Sedang di balik layar komputer Fatihah melihat Aiman yang celingukan di depan etalase toko. “Cari apa, Gus?” tanya Fatihah.
“Cari kamu, aku mau keluar ada yang mau dititip, ga?” jika Aiman ada perjanjian ke kota apa ke Jakarta tidak pernah lupa untuk bertanya mau dibawakan apa pada Fatihah.
“Nda ada, Gus, terima kasih," jawab Fatihah dengan sedikit senyuman.
Dari jawaban itu Aiman melihat sendu pada tatapannya. “Ada apa?” tanyanya. Ia adalah seorang pertapa yang akan selalu membantu segala kesulitan Fatihah.
“Nda ada, kenapa emang?” Fatihah mendekat arah etalase dimana Aiman ada.
“Mata kamu ga bisa bongong, Fatihah," kata Aiman serius melihat perempuan itu.
Fatihah sedikit tertawa kecil. "Memangnya kita sedekat itu sampe kamu tahu kepribadianku? Mm ... bisa aja.”
“Yaa, enda, biasanya mata kamu itu ceria penuh energi. Sekarang layu kaya ada yang dibicarakan, cerita kalo ada masalah." Menyenderkan lenganya di etalase toko seakan siap mendengar kan keluh kesah perempuan itu.
Sesaat Fatihah diam ragu untuk mengatakan. Tidak lama suara kecilnya terdengar lagi. "Kyai, hendak mengenalkan calon padaku, Gus.”
Tertegun sesaat atas apa yang Fatihah sampaikan, Aiman kembali menata suaranya agar tidak terdengar emosional. “Kamu setuju?” tanyanya langsung. Untungnya Fatihah perempuan polos yang tidak mengerti maksud pertanyaan seorang pria.
Fatihah menggeleng. “Aku meminta waktu."
“Kalau kamu tidak bersedia, aku akan bicara dengan Aba dan Umma." Aiman siap pasang badan untuk menentang permintaan kedua orang tuanya.

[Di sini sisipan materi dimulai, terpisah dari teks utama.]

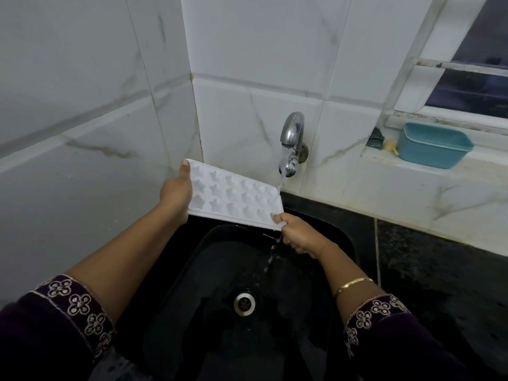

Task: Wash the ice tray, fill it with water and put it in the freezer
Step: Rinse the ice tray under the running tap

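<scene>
So the ice tray (233, 196) is a white plastic one with star-shaped pockets in three rows, held tilted over the black sink (341, 243), right end lower. The left hand (176, 193) grips its left short edge, thumb on top. The right hand (295, 235) pinches the near right corner, fingers closed on the rim. Water from the chrome tap (292, 136) on the marble-tile wall hits the tray's far right corner and runs off past the right hand toward the drain (244, 303). A teal tub (434, 145) sits on the window ledge, well apart.
</scene>
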Demonstrator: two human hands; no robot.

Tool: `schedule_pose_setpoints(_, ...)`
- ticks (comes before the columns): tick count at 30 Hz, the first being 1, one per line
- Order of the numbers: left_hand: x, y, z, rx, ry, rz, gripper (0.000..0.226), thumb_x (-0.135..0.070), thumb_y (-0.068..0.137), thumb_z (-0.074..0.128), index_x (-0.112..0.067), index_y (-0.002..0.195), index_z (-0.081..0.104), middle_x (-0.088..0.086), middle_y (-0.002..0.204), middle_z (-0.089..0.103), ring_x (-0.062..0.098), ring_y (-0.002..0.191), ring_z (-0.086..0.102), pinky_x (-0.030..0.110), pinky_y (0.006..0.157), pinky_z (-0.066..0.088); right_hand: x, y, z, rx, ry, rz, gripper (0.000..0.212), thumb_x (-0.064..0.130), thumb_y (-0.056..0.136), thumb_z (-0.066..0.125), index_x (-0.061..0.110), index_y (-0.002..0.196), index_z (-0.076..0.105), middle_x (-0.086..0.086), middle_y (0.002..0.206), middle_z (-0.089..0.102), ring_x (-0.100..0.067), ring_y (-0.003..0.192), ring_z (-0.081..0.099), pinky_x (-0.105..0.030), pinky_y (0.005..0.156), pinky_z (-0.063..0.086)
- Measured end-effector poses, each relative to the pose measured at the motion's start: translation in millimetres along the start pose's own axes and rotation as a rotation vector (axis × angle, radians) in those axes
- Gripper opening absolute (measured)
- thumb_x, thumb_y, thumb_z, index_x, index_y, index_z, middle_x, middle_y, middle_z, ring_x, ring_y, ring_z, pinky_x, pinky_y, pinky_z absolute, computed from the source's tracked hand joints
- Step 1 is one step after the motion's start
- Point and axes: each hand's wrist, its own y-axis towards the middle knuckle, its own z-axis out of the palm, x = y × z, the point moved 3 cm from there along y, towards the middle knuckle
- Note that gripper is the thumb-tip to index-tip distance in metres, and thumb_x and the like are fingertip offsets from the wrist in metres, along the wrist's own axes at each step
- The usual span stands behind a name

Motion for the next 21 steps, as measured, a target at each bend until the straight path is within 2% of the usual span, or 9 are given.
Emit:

“Jangan, Gus. Aku minta waktu untuk berpikir bukan menolak," ralat Fatihah malah ketakutan Aiman akan bicara salah di depan Kyai.
“Berarti kamu menerima?” Terasa suara Aiman begitu sendu, “siapa anak itu, anak pesantren kah?” lanjutkan bertanya.
Fatihah menggeleng lagi dengan kepala menunduk sedari tadi. “Bukan, dia anak kota, anak teman, Kyai. Kata ibu teman kamu ko, dulu pernah juga sekolah disini, satu kamar sama kamu, katanya," jelas Fatihah.
“Dwi?” Hanya itu satu-satunya santri yang pernah sekamar dengan dirinya saat remaja dulu.
“Aku belum tau namanya," kata Fatihah.
Aiman masih terdiam mengingat siapa itu Dwi Tiyas Haryono. Anak yang sekamar dengannya, hidupnya sudah terlanjur mencintai dunia sampai saat itu banyak masalah yang ditimbulkan di pesantren. Satu lagi yang tidak diketahui kedua orang tuanya, jika Dwi dulu pernah mengajarkan Aiman untuk merokok juga hal-hal yang tidak baik lainnya.
“Gus ....” panggil Fatihah.
Suara merdu lagi sendu itu menyadarkan Aiman dari lamuna akan kenakalan Dwi dulu, apa mungkin itu hanyalah kenakalan masa remaja? Mungkin kah saat ini anak remaja itu telah berubah dan lebih menjadi ahli ibadah?